┌────────

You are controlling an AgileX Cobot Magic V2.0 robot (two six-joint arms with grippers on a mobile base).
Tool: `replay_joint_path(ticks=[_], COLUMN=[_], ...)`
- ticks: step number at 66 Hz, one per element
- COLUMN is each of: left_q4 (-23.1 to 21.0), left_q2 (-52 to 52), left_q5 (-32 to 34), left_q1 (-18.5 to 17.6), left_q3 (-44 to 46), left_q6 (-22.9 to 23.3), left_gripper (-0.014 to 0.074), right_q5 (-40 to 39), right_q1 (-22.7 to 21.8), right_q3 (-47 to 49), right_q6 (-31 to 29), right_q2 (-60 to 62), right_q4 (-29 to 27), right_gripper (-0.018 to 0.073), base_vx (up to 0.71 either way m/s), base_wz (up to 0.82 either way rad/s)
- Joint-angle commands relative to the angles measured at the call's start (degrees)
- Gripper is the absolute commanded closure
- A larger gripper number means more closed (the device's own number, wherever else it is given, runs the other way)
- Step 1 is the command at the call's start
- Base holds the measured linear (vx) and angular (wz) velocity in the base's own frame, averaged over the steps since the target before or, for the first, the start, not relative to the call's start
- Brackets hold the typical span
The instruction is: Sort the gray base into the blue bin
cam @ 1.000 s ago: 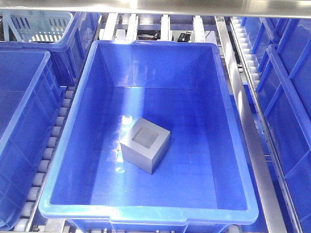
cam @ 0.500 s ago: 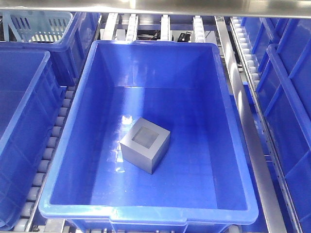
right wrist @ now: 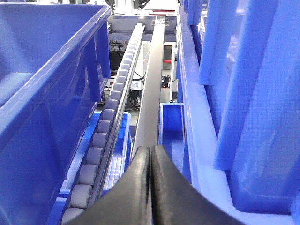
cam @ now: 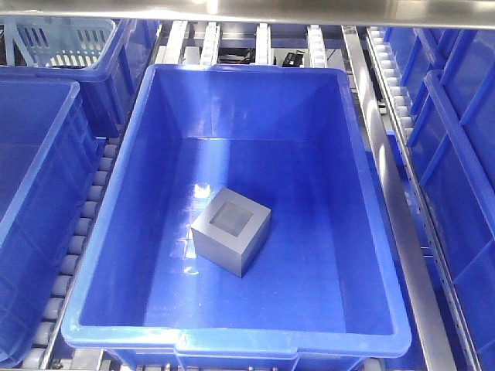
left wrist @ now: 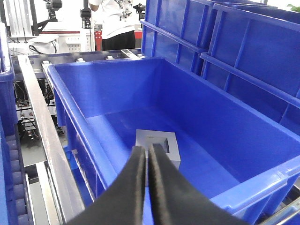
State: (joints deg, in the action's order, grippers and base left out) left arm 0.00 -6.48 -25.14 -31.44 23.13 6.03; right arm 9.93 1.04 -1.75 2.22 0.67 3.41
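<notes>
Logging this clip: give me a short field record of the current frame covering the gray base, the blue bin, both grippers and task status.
gray base: rests on the bin floor, left of centre, square recess facing up, nothing touching it
blue bin: large crate on the roller lanes, holds only the base
left gripper: shut, empty, outside the bin at its near rim, base visible beyond the tips
right gripper: shut, empty, over the roller track beside the bin
neighbours: more blue crates on both sides; pale slotted basket far left
task status: base appears already in the bin
</notes>
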Motion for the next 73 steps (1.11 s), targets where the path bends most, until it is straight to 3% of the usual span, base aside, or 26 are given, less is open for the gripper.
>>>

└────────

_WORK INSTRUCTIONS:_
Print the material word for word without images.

_ANSWER SPACE:_
You are controlling an AgileX Cobot Magic V2.0 robot (two six-joint arms with grippers on a mobile base).
Tool: `replay_joint_path(ticks=[_], COLUMN=[_], ...)`
- ticks: step number at 66 Hz, one per element
- COLUMN is each of: left_q4 (-23.1 to 21.0), left_q2 (-52 to 52), left_q5 (-32 to 34), left_q1 (-18.5 to 17.6), left_q3 (-44 to 46), left_q6 (-22.9 to 23.3), left_gripper (-0.014 to 0.074), right_q5 (-40 to 39), right_q1 (-22.7 to 21.8), right_q3 (-47 to 49), right_q6 (-31 to 29), right_q2 (-60 to 62), right_q4 (-29 to 27), right_gripper (-0.018 to 0.073), base_vx (up to 0.71 either way m/s), base_wz (up to 0.82 either way rad/s)
- Joint-angle commands relative to the angles measured at the call's start (degrees)
- Gripper is the absolute commanded closure
- A larger gripper number means more closed (the device's own number, wherever else it is given, runs the other way)
- Step 1 is the command at the call's start
- Base holds the measured linear (vx) and angular (wz) velocity in the base's own frame, averaged over the steps since the target before or, for the first, the start, not relative to the call's start
- Brackets hold the typical span
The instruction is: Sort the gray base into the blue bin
cam @ 1.000 s ago: 
cam @ 0.500 s ago: 
right wrist @ now: 
cam @ now: 
left wrist @ now: 
State: (joints deg, in the action's order, grippers and base left out) left arm 0.00 -6.48 -25.14 -31.44 23.13 6.03; right arm 9.93 1.04 -1.75 2.22 0.67 3.41
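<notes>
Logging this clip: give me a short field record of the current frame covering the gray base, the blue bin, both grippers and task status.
gray base: rests on the bin floor, left of centre, square recess facing up, nothing touching it
blue bin: large crate on the roller lanes, holds only the base
left gripper: shut, empty, outside the bin at its near rim, base visible beyond the tips
right gripper: shut, empty, over the roller track beside the bin
neighbours: more blue crates on both sides; pale slotted basket far left
task status: base appears already in the bin
</notes>
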Motion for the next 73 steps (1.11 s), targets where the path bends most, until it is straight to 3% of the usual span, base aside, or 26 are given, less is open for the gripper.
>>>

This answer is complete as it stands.